**What to produce**
Please count the lines in this listing that include the string "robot", and give only the number.

**Data**
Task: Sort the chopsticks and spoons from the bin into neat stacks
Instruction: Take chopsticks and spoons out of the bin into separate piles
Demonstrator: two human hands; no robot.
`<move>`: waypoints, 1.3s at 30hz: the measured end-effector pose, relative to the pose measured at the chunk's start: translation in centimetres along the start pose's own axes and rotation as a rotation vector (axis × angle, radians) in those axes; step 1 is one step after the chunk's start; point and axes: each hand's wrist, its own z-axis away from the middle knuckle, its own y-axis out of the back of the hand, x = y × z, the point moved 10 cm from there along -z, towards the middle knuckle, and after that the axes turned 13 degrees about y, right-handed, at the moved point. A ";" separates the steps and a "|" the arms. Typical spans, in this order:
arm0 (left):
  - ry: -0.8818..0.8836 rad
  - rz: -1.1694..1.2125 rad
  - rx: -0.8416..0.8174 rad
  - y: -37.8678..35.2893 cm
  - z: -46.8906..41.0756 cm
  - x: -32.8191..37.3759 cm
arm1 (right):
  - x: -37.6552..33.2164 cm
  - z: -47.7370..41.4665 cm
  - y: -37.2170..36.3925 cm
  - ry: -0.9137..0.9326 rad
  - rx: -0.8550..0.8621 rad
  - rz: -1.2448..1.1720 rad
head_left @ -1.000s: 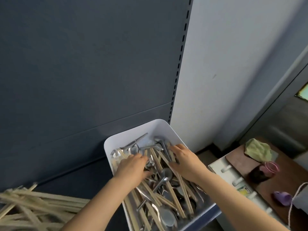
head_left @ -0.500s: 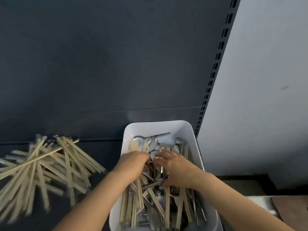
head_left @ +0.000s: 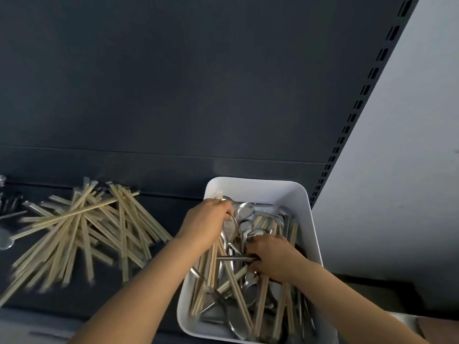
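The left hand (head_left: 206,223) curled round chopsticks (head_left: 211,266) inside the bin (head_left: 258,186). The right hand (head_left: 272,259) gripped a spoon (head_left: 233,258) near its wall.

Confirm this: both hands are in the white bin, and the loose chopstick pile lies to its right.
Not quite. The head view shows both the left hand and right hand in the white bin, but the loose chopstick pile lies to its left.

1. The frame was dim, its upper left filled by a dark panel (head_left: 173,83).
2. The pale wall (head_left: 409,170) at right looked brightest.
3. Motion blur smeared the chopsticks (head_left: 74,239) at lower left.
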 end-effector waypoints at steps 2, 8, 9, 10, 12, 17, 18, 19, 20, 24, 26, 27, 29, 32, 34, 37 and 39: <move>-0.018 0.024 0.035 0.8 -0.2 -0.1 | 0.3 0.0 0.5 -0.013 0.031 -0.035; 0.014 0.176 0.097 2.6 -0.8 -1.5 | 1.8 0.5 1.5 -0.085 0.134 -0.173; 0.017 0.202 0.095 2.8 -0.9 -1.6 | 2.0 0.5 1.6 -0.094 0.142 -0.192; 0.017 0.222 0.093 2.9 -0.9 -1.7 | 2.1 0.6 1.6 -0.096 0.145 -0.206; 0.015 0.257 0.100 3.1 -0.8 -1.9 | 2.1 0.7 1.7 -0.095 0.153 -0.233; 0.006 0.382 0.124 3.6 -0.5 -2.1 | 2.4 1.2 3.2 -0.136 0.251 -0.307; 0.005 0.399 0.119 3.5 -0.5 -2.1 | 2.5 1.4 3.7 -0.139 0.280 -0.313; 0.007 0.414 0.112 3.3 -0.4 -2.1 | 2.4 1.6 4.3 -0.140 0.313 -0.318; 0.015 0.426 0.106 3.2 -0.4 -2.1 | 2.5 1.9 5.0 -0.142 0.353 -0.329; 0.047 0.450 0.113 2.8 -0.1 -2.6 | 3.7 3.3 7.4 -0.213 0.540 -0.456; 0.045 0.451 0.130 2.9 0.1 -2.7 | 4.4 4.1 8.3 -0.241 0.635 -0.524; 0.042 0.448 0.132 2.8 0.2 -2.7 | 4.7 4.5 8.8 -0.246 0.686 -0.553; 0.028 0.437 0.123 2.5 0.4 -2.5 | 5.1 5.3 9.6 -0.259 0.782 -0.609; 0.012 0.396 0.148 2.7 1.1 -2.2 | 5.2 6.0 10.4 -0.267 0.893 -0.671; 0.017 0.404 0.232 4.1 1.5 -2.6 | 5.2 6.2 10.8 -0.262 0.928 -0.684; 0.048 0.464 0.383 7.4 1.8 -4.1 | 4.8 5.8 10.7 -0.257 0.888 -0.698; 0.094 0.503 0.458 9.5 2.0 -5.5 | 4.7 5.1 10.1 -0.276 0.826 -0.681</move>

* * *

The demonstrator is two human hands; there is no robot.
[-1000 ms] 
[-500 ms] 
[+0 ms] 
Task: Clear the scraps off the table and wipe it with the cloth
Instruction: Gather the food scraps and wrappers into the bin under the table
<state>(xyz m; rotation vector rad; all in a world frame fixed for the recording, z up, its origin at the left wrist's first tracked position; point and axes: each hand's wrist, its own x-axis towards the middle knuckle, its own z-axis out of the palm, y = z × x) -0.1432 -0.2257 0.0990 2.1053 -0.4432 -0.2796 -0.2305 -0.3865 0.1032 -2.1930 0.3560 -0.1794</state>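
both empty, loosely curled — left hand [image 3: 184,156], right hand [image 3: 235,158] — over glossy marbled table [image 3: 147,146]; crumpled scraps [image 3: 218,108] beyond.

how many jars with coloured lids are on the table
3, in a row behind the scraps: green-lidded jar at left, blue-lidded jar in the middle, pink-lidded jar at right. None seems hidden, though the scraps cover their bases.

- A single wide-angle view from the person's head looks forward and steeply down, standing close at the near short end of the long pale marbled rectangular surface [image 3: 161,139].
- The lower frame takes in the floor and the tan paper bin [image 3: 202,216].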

**Answer to this task**
2